*EXERCISE*: All lines below between the line with "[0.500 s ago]" and the line with "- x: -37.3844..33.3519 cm", including both, must be copied exactly, and the pictures must be omitted.

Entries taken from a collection

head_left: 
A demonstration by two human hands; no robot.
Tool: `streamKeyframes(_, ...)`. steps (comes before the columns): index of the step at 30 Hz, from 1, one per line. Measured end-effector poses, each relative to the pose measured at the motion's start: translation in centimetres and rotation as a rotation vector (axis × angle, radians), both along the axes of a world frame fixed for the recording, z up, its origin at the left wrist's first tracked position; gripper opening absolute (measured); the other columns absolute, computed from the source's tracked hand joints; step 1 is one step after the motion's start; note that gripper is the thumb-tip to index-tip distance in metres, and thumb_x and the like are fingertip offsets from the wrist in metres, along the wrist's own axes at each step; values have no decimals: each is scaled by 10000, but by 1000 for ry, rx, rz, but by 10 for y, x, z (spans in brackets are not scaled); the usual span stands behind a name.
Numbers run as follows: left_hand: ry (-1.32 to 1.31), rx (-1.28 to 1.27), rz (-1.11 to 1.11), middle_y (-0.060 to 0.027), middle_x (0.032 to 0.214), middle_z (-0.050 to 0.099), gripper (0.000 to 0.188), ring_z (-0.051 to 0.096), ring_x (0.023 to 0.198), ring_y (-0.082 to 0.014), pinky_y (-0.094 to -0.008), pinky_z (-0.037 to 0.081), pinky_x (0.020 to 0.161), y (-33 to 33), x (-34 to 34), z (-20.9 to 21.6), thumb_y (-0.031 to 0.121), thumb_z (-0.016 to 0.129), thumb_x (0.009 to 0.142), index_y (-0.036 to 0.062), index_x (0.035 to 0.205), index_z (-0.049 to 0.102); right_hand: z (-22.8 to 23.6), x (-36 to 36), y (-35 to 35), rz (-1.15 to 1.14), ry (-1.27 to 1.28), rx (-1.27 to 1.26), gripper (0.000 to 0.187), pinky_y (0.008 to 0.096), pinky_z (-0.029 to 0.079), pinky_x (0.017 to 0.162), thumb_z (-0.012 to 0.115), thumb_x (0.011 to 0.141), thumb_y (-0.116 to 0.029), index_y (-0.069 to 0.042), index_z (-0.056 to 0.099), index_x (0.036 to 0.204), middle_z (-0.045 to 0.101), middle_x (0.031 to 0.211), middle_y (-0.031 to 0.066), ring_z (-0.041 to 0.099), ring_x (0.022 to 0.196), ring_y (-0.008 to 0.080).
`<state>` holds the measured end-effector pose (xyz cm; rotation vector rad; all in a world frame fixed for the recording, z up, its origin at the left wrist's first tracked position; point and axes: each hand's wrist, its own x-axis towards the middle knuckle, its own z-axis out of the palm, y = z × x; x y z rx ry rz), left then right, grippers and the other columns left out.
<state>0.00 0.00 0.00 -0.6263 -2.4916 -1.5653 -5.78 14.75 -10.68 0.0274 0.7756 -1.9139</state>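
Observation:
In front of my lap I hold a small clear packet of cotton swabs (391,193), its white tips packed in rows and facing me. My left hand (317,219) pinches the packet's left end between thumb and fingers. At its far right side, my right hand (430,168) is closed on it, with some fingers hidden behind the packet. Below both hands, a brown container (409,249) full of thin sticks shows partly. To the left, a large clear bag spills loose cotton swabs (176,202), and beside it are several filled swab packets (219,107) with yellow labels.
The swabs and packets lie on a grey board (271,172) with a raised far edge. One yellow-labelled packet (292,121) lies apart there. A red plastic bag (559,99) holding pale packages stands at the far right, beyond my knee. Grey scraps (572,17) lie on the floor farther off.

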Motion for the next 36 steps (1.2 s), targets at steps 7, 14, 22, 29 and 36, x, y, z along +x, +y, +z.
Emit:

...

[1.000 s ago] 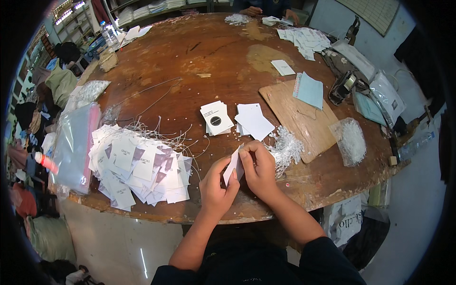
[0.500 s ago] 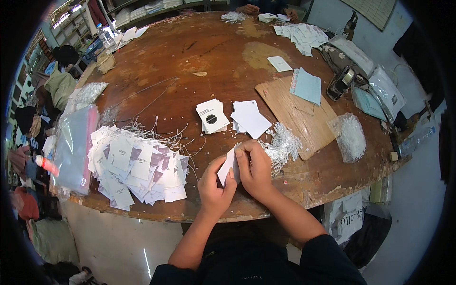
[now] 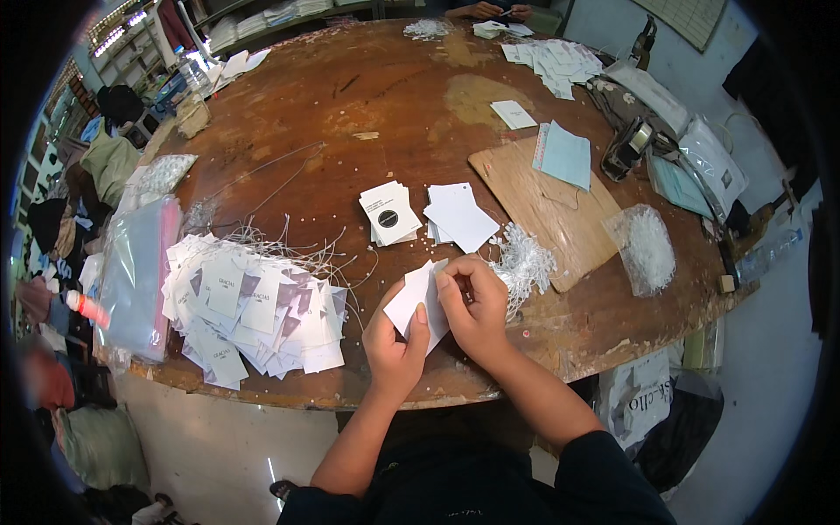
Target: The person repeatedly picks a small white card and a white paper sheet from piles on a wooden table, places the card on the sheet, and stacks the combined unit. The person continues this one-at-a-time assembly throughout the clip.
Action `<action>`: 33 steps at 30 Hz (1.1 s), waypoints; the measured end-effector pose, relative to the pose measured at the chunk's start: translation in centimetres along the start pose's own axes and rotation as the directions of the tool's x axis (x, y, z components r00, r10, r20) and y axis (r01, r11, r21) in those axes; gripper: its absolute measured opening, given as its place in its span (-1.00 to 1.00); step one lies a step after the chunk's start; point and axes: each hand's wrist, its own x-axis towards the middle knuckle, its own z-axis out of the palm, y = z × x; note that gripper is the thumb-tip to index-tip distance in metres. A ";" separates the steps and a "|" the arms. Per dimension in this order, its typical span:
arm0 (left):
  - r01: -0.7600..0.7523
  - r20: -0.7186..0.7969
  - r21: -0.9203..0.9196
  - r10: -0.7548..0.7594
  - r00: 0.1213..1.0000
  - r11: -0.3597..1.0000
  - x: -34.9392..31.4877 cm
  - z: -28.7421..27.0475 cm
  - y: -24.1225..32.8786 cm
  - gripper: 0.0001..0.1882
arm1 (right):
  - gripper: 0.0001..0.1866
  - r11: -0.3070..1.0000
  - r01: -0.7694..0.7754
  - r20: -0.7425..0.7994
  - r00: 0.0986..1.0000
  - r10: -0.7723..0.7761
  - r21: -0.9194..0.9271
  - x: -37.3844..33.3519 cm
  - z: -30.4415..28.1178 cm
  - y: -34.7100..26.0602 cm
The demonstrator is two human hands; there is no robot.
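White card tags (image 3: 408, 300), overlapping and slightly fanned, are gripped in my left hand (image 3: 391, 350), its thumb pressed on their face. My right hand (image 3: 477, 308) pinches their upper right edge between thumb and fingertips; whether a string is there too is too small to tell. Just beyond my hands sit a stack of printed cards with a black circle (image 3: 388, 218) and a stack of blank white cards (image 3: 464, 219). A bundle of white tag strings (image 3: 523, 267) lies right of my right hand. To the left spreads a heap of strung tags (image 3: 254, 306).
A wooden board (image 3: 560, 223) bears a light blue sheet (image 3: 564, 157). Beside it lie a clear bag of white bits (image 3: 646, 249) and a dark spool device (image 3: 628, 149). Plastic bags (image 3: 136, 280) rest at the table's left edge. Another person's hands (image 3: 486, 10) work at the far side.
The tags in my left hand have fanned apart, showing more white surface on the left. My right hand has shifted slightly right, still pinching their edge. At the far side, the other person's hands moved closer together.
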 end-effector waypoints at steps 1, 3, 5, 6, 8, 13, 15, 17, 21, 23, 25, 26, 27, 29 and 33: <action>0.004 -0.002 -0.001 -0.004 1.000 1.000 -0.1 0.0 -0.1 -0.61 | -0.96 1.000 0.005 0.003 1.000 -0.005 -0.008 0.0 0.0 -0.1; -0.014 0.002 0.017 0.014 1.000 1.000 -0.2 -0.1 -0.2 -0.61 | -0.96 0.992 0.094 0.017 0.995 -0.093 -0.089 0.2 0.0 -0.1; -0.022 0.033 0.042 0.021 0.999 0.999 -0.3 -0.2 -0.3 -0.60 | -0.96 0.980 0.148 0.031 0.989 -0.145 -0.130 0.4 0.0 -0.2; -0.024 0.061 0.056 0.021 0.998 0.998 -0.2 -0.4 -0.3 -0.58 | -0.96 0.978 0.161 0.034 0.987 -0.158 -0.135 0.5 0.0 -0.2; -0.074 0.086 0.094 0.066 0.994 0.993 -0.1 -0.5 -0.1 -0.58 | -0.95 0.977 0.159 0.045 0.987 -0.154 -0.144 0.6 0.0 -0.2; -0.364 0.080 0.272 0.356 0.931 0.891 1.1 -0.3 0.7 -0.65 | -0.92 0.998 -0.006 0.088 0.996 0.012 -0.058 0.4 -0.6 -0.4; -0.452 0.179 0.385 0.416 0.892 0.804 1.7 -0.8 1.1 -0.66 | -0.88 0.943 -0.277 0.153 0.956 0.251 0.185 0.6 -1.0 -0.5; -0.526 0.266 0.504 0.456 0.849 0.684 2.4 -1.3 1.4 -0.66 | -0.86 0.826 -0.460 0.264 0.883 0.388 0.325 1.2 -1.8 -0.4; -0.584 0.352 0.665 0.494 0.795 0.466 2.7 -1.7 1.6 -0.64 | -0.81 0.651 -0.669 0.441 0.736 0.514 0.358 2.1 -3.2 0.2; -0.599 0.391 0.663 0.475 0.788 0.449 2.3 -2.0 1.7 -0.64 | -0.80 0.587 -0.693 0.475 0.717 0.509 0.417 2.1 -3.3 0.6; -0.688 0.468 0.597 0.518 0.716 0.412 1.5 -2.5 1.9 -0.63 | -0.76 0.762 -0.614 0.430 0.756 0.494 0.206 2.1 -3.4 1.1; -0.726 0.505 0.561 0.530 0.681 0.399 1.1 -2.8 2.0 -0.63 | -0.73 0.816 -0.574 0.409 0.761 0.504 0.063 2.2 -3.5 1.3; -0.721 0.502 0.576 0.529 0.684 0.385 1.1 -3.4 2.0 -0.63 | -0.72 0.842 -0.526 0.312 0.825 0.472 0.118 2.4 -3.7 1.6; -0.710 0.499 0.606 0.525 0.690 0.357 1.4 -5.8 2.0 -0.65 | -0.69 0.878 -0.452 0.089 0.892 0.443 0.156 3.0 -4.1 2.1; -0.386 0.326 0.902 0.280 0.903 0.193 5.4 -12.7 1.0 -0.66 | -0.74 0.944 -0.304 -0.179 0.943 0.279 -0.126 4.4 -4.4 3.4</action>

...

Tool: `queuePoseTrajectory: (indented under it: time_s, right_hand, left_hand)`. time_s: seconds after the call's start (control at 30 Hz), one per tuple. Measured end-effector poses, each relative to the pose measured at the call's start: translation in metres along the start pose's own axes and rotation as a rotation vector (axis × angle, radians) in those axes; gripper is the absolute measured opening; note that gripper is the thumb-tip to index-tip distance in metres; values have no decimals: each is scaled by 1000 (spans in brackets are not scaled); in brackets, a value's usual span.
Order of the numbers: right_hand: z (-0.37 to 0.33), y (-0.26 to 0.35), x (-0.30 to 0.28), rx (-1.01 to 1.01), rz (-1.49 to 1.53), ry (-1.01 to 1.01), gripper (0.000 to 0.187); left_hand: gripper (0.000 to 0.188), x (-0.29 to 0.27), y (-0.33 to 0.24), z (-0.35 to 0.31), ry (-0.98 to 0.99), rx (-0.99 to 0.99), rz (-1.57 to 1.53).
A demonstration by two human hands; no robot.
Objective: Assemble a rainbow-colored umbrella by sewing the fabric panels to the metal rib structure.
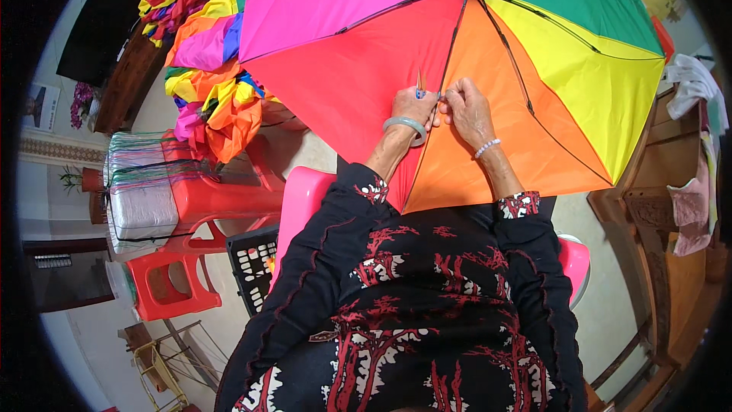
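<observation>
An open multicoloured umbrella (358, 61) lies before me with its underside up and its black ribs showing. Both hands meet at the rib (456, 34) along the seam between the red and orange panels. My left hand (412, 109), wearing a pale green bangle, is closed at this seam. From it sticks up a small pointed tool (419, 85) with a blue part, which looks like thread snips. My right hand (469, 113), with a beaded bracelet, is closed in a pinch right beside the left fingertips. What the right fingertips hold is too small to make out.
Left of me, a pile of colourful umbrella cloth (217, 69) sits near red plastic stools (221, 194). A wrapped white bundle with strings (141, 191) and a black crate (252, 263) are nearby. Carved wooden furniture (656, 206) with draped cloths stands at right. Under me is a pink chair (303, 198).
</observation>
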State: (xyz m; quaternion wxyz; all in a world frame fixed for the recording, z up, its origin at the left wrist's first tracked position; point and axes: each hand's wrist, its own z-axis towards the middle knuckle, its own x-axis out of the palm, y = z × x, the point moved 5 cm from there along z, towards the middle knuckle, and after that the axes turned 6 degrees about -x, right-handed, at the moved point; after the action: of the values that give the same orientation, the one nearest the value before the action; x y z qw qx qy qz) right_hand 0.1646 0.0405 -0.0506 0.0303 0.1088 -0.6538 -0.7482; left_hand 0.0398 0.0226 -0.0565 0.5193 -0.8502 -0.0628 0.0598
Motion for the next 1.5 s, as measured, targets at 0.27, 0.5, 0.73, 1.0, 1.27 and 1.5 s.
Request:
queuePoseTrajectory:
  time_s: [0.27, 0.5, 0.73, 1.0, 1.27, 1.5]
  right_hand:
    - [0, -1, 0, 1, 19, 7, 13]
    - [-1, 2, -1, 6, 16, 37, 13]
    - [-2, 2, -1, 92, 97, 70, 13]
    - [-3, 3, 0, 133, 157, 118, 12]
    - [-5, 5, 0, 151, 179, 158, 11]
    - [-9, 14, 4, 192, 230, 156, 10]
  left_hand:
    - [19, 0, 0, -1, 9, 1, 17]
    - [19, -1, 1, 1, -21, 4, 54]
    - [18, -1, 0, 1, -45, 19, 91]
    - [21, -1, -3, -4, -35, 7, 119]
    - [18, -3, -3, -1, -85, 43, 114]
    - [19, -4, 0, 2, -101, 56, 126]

*OUTPUT*:
[0.500 s ago] 
[now] 
Target: The person repeatedly picks a small white card and a white paper sheet from piles on a wooden table, places the card on the sheet, and stacks the combined unit. The person continues this one-at-a-time assembly throughout the clip.
Action `<action>`: 33 steps at 30 Hz (1.1 s), waypoints; the measured end-effector pose, relative to the pose measured at the chunk's start: translation in centimetres along the start pose's own axes and rotation as the directions of the tool's x axis (x, y, z components r00, r10, r20) and y axis (r01, r11, r21) in those axes; gripper: its absolute measured opening, given as its place in its span (-1.00 to 1.00); step one lies a step after the chunk's start; point and axes: each hand's wrist, its own x-axis towards the middle knuckle, its own z-axis out of the palm, y = z × x; note that gripper is the thumb-tip to index-tip distance in metres. A ";" separates the steps and a "|" the arms. Per dimension in this order, its typical span:
arm0 (left):
  - r01: -0.7600..0.7523
  - r20: -0.7186..0.7969
  - r21: -0.9203..0.9196
  - r10: -0.7548..0.7594
  - r00: 0.1213..1.0000
  - r11: -0.3597..1.0000
  - x: -34.9392..31.4877 cm
  - z: -28.7421..27.0475 cm
  - y: -24.1225..32.8786 cm
  - gripper: 0.0001..0.1882
arm1 (right):
  - gripper: 0.0001..0.1866
  - r11: -0.3070..1.0000
  - r01: -0.7694..0.7754
  - r20: -0.7425..0.7994
  - r00: 0.0986..1.0000
  - r10: -0.7723..0.7761
  - r21: -0.9194..0.9271
  - x: -37.3844..33.3519 cm

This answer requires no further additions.